I stick my hands into my pockets and then I hold out my car keys to her. I can’t imagine what my face looks like as I tell her, with the thin thread of a voice that I can still muster, what I want from her.

“Drive me home, please. I don’t want to faint behind the wheel.”

 

7

The last thing I see are headlights
.

The light disappears suddenly, along with my breath. Then a rough canvas bag over my head, shoving, yanking, a callused hand pushing me into a car. From then on it’s only sounds. Bumping and jouncing, the clicking of vibrations and the roar of the engine in the dark. The heavy breathing of more than one man. Then the car stops and the whole thing happens in reverse. This time it’s to get out of the car, but it’s still yanking and jerking and shoving and a callused hand

the same one?

pulling me out and I’m unable to breathe because now two hands

the same ones?

are throttling my neck and forcing me down onto my knees. And the voice comes out of the void and …

I wake up with a jolt.

I’m in bed, naked, and I can feel that the sheets are drenched with sweat. Maybe it’s not only sweat, but I pay no attention to that detail.
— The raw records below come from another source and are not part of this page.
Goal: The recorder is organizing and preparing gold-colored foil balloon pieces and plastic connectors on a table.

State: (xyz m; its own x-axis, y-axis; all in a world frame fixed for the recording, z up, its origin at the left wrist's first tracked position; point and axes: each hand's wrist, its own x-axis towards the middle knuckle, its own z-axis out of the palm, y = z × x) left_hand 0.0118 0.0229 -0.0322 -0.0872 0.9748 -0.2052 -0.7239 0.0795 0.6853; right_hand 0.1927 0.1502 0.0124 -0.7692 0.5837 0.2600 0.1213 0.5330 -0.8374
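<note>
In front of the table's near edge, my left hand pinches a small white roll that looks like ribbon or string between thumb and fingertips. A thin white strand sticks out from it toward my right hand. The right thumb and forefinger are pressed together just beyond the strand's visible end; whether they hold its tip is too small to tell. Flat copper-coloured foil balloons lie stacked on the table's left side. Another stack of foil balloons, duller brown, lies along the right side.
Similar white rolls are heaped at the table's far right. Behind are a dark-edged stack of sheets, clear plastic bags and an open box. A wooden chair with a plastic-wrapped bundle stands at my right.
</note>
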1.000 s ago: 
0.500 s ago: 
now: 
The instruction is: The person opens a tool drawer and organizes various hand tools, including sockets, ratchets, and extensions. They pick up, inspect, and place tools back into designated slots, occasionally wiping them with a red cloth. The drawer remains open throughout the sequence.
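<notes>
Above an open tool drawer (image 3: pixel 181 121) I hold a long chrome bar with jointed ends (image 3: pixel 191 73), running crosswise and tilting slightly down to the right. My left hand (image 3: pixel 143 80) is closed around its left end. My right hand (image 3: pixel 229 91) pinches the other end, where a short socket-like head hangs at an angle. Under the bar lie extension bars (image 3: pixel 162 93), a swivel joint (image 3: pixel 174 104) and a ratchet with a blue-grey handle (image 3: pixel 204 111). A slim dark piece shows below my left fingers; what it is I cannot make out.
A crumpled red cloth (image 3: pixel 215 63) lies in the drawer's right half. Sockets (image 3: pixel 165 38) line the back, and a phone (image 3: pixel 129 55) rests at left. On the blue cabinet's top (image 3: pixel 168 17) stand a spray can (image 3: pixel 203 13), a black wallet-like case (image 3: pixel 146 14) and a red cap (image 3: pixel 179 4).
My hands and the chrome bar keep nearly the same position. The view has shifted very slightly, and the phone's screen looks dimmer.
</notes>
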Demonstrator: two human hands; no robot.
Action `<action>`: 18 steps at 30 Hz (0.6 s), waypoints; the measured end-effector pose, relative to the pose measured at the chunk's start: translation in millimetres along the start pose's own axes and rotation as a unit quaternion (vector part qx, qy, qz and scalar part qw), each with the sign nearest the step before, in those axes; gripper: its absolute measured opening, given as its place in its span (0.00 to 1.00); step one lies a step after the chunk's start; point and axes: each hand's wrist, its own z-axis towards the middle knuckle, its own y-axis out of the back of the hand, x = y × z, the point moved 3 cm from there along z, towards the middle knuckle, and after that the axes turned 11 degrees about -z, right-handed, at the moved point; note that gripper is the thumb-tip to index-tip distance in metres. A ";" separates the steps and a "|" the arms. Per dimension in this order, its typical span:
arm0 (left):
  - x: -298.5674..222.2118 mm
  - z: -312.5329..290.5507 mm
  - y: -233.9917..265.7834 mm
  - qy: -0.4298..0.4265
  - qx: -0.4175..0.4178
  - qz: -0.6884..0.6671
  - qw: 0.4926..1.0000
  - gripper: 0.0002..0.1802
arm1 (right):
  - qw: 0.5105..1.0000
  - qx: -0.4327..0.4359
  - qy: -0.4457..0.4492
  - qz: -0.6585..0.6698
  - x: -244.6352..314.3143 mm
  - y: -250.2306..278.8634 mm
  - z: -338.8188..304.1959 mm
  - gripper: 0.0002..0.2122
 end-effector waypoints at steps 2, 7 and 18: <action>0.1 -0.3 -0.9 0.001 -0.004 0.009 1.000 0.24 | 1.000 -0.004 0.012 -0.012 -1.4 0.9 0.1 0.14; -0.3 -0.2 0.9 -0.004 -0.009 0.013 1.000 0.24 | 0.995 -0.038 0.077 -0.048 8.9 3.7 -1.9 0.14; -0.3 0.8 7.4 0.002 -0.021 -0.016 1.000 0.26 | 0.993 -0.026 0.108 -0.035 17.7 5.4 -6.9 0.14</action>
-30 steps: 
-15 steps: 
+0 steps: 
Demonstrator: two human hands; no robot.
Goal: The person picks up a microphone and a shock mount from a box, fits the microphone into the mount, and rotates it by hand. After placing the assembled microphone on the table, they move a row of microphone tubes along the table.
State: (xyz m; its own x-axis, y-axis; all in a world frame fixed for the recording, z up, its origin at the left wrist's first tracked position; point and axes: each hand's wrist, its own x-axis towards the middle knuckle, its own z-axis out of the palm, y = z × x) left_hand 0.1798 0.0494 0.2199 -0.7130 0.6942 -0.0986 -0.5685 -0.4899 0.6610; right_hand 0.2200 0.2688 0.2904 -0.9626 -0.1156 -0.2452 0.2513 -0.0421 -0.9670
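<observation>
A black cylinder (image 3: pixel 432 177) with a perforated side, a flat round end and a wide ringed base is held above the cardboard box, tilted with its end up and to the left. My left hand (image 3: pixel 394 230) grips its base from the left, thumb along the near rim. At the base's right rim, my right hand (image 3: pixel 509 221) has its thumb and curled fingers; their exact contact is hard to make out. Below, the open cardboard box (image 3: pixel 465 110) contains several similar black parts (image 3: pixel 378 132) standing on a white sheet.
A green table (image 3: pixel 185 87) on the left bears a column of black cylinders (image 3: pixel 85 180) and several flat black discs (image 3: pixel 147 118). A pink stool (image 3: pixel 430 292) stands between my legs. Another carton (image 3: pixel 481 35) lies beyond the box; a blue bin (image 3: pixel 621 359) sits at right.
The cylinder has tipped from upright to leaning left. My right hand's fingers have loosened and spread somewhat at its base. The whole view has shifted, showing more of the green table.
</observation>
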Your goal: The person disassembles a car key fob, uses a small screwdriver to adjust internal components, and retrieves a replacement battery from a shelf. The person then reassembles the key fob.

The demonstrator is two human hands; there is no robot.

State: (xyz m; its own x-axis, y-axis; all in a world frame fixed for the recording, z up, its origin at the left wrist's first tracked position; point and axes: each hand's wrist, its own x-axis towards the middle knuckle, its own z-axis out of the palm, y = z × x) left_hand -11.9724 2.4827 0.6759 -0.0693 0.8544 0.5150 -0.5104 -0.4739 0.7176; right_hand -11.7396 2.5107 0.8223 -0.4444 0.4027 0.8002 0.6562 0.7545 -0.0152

My head is doing its best to get my thoughts into some kind of order. Unfortunately, with the return of some semblance of order comes memory as well. Tulip, the trip to the outskirts of the city, those three pistol shots smothered by the silencer, the bloodstain on his shirt, his eyes staring glassy in the darkness. And after that, Carla’s eyes, docile while she looked at me, rebellious while she was speaking to me, and careful while she was driving and listening to the directions to my house.

I can’t imagine what her eyes were like as she watched me emerge from my clothing.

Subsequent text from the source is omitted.